The REST OAI-PMH module indexes (caches) set membership, so new Items may not appear immediately in their respective sets. Indexing will happen automatically during cron runs but can be triggered manually at /admin/config/services/rest/oai-pmh/queue.

OAI-DC Metadata Format/Metadata Mappings

The OAI-PMH module makes use of one of two modules to provide metadata mappings: the RDF module or the Metatag module. By configuring OAI-PMH to use the RDF module (appears as "OAI Dublin Core (RDF Mapping)" and is enabled by default in the Islandora Starter Site), the OAI-PMH module will use the RDF mapping as configured for your content type (the same mapping that is used for Fedora and Blazegraph, e.g. rdf.mapping.node.islandora_object.yml).

However,

  • any field mappings that are not part of the Dublin Core namespace will be filtered out.
  • any field mappings using Dublin Core Terms (e.g. http://purl.org/dc/terms/extent) will be mapped to their Dublin Core Elements equivalents (e.g. http://purl.org/dc/elements/1.1/format)
  • the ability to vary the mappings in Typed Relation fields by relationship, used in JSON-LD mappings to Blazegraph and Fedora, is not available. If you want to expose data in a Typed Relation field to OAI-PMH, you must provide a DC mapping for that field in the RDF mapping. By default, the Repository Item RDF mapping does not include a mapping for the Contributors field (field_linked_agent).

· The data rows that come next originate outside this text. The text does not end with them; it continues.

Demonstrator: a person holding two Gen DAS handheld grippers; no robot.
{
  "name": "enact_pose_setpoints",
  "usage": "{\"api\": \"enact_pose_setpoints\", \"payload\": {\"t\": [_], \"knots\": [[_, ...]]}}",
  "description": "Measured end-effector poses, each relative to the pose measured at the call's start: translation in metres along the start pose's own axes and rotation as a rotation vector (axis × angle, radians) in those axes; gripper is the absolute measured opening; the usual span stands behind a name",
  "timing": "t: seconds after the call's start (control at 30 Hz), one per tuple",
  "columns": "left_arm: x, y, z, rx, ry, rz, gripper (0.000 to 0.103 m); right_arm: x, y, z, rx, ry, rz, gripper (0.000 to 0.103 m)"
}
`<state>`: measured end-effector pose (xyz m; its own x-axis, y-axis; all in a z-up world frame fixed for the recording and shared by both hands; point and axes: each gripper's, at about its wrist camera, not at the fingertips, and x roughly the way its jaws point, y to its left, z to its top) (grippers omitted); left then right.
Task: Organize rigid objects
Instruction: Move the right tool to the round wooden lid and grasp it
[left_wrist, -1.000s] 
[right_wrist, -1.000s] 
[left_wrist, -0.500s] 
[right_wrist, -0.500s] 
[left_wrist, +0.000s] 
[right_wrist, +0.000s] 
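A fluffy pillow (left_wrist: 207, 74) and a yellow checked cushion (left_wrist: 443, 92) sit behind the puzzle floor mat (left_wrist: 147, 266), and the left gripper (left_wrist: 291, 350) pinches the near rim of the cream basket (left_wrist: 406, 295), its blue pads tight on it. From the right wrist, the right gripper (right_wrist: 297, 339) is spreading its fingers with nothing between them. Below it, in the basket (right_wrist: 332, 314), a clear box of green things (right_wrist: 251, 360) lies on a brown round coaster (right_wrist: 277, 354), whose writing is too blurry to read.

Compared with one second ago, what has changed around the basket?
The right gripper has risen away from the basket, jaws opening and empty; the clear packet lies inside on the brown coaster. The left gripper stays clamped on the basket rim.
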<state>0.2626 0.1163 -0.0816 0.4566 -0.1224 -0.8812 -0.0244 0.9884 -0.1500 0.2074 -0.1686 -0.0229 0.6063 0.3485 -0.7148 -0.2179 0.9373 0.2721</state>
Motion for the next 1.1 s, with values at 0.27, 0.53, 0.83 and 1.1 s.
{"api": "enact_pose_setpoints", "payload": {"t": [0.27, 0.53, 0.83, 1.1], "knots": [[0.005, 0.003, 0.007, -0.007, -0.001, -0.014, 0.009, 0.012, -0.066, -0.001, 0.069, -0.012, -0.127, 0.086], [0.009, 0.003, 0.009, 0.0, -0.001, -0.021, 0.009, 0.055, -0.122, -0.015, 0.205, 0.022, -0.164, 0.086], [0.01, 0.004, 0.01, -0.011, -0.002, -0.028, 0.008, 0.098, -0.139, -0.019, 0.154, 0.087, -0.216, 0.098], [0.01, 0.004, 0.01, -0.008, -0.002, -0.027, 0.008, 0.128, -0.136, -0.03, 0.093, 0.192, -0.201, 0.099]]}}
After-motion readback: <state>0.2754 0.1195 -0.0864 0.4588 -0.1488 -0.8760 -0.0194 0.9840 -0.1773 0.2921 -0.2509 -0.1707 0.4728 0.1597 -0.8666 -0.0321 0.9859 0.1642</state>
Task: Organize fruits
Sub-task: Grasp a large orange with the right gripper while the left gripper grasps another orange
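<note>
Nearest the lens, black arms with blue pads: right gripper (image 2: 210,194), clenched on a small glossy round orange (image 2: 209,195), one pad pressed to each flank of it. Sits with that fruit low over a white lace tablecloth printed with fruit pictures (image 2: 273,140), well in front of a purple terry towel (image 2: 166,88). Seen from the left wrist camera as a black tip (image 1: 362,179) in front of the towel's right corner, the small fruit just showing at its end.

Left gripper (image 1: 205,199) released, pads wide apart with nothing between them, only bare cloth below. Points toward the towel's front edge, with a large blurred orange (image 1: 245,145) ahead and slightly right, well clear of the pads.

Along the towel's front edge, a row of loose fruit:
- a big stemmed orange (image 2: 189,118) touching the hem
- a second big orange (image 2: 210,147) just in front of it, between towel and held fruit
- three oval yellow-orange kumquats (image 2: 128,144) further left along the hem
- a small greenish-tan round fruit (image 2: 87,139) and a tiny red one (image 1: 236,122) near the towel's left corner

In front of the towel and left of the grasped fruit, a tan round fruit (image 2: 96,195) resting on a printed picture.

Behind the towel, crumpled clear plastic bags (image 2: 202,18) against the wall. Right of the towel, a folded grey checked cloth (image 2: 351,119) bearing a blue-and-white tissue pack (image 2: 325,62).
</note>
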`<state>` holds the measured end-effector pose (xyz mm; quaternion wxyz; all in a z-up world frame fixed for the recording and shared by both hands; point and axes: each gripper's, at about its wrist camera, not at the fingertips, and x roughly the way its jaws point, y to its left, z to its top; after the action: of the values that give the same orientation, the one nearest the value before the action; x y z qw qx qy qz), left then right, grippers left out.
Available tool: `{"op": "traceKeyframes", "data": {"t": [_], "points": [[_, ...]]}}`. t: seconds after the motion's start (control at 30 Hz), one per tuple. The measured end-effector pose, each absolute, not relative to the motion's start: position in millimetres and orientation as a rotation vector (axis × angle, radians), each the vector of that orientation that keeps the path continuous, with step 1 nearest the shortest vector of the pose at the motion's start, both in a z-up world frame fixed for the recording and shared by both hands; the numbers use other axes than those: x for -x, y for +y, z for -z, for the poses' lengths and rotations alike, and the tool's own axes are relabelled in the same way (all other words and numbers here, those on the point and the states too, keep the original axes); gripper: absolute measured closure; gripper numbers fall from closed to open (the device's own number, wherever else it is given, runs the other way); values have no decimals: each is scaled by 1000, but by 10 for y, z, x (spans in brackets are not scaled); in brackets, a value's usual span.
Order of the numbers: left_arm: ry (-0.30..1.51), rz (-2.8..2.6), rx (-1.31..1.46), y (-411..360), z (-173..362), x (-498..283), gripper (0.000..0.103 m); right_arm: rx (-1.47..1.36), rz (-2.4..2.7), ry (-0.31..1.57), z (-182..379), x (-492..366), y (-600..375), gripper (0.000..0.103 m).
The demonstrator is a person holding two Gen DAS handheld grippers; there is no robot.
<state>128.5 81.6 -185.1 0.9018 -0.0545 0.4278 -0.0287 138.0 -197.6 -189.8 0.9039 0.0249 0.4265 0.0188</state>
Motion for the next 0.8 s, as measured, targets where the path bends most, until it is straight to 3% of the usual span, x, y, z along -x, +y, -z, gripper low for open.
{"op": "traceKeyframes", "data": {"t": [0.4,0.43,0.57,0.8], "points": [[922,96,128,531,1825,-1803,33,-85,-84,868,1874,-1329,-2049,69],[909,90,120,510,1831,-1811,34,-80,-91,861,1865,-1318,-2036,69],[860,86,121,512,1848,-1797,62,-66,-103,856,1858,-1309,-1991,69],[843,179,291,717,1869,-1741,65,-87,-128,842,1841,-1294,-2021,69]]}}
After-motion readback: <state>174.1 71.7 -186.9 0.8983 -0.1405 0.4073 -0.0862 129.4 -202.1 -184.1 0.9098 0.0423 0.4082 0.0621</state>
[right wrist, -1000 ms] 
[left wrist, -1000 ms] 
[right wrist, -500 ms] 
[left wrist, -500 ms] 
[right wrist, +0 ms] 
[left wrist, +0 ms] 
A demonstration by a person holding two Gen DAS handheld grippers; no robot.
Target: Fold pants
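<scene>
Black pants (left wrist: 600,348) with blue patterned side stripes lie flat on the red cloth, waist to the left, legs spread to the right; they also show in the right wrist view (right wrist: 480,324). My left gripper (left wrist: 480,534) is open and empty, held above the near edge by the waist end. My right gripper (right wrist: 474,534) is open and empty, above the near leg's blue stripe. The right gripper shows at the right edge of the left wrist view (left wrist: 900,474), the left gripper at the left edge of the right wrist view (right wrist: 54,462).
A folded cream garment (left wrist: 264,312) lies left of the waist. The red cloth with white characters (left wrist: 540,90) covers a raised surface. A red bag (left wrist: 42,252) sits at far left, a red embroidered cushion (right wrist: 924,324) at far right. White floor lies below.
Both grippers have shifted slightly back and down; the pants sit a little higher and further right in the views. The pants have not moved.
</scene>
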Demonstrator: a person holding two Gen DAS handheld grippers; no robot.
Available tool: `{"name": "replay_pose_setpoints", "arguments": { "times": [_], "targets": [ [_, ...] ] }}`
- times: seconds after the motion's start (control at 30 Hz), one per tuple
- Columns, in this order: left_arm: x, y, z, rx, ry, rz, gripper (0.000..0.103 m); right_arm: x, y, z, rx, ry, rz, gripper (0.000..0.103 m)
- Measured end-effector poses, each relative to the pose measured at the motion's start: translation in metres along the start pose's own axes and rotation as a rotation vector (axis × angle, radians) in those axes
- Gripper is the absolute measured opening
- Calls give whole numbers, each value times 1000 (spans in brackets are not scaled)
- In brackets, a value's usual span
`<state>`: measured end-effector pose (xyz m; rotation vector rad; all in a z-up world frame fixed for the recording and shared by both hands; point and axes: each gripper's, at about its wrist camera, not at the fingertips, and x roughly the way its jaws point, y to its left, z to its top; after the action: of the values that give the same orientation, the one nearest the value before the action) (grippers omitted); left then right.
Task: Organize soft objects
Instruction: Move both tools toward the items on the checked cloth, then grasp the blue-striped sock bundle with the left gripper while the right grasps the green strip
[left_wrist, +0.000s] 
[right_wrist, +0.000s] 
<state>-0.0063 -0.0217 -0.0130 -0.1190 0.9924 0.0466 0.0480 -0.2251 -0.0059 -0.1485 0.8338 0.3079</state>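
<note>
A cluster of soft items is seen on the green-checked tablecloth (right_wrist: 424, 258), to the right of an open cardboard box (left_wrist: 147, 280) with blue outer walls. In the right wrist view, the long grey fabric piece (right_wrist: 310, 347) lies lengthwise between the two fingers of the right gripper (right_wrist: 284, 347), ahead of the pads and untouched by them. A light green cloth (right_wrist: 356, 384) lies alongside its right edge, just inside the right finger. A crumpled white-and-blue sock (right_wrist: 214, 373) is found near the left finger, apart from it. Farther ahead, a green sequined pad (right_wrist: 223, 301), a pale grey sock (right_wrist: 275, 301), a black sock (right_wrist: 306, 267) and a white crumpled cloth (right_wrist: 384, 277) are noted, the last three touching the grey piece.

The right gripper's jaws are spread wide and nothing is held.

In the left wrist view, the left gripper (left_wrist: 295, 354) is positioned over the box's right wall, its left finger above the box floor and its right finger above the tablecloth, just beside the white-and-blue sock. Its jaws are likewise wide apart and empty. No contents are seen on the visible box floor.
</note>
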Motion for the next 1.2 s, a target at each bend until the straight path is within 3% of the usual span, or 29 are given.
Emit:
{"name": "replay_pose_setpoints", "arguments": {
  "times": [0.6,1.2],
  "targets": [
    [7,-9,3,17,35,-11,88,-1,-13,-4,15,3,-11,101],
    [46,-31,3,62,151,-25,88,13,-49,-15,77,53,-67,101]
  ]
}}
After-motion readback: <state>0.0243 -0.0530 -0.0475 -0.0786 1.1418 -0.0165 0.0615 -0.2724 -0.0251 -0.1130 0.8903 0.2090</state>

Field values not showing up in OAI-DC record?

If you want the value of a field to be emitted in the OAI-DC record, you must assign a Dublin Core predicate for that field in your content type's RDF mapping. If you are wondering why a field is not showing up in the OAI-DC record, the content type's RDF mapping is the first thing to check.

The REST OAI-PMH module does not support metadata formats other than OAI-DC, but it supports some alternate methods of defining mappings to OAI-DC. Consult that module's documentation for more information.

Creating additional metadata formats

This involves creating a new plugin.

The Drupal rest_oai_pmh module's DefaultMap plugin provides a basic model to follow for creating a plugin.

Exact implementation of your plugin will depend on your data model. The rest_oai_pmh module by default expects a flat list of fields and field values to output. This means that if your data model uses anything like Typed Relation field types, Paragraphs, or other complex nested entity modeling, you will need to add custom logic to build the values to emit via OAI-PMH for those fields.


Last update: October 11, 2023